Abstract

Nocturnal hypoxia is common, under-diagnosed and is found in the same demographic at risk of age-related macular degeneration (AMD). The objective of this study was to determine any association between nocturnal hypoxia and AMD, its severity, and the high-risk sub-phenotype of reticular pseudodrusen (RPD). This cross-sectional study included participants aged ≥50 years with AMD, or normal controls, exclusive of those on treatment for obstructive sleep apnoea. All participants had at home, overnight (up to 3 nights) pulse oximetry recordings and multimodal imaging to classify AMD. Classification of Obstructive Sleep Apnea (OSA) was determined based on oxygen desaturation index [ODI] with mild having values of 5-15 and moderate-to-severe >15. A total of 225 participants were included with 76% having AMD, of which 42% had coexistent RPD. Of the AMD participants, 53% had early/intermediate AMD, 30% had geographic atrophy (GA) and 17% had neovascular AMD (nAMD).
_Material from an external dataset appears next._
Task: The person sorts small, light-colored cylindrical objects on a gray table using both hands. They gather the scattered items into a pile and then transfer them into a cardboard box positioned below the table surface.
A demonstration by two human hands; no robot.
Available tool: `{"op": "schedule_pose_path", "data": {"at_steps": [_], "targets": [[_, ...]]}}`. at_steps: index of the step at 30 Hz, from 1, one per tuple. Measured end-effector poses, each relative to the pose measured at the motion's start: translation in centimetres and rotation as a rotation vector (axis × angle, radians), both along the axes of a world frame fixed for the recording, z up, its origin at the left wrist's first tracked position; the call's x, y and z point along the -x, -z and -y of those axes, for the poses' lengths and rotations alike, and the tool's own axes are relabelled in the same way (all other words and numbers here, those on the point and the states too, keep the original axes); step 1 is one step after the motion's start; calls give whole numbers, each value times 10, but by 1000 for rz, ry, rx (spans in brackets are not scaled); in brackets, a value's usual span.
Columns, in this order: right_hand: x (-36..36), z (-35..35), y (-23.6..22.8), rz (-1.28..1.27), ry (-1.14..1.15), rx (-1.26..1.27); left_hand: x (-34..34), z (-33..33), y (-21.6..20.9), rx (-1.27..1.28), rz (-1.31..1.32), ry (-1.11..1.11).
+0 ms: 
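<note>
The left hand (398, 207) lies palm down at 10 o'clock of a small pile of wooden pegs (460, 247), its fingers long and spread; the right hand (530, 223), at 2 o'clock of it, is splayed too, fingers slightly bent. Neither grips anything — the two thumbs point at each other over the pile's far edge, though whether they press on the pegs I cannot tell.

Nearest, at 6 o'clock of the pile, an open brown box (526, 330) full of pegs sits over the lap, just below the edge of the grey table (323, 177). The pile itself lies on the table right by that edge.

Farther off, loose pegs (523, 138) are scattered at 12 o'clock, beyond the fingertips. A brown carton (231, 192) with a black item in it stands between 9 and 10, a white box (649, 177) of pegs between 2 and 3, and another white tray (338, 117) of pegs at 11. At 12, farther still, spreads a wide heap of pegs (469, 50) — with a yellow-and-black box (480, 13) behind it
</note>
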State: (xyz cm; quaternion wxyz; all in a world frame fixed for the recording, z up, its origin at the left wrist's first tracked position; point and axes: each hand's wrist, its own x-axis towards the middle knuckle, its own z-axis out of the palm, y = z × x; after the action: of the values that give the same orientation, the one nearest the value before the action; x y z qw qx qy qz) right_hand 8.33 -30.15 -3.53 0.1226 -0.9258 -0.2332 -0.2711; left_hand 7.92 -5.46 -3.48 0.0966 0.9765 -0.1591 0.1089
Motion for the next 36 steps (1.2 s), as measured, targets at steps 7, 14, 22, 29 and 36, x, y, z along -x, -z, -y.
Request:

Overall, mild or moderate-to-severe OSAwas not associated with an increased odds of having AMD nor AMD with RPD (p ≥ 0.180). However, moderate-to-severe OSA was associated with increased odds of having nAMD (odds ratio = 6.35; 95% confidence interval = 1.18 to 34.28; p = 0.032), but not early/intermediate AMD or GA, compared to controls (p ≥ 0.130). Mild OSA was not associated with differences in odds of having AMD of any severity (p ≥ 0.277). There was an association between nocturnal hypoxia as measured by the ODI and nAMD. Hence, nocturnal hypoxia may be an under-appreciated important modifiable risk factor for nAMD.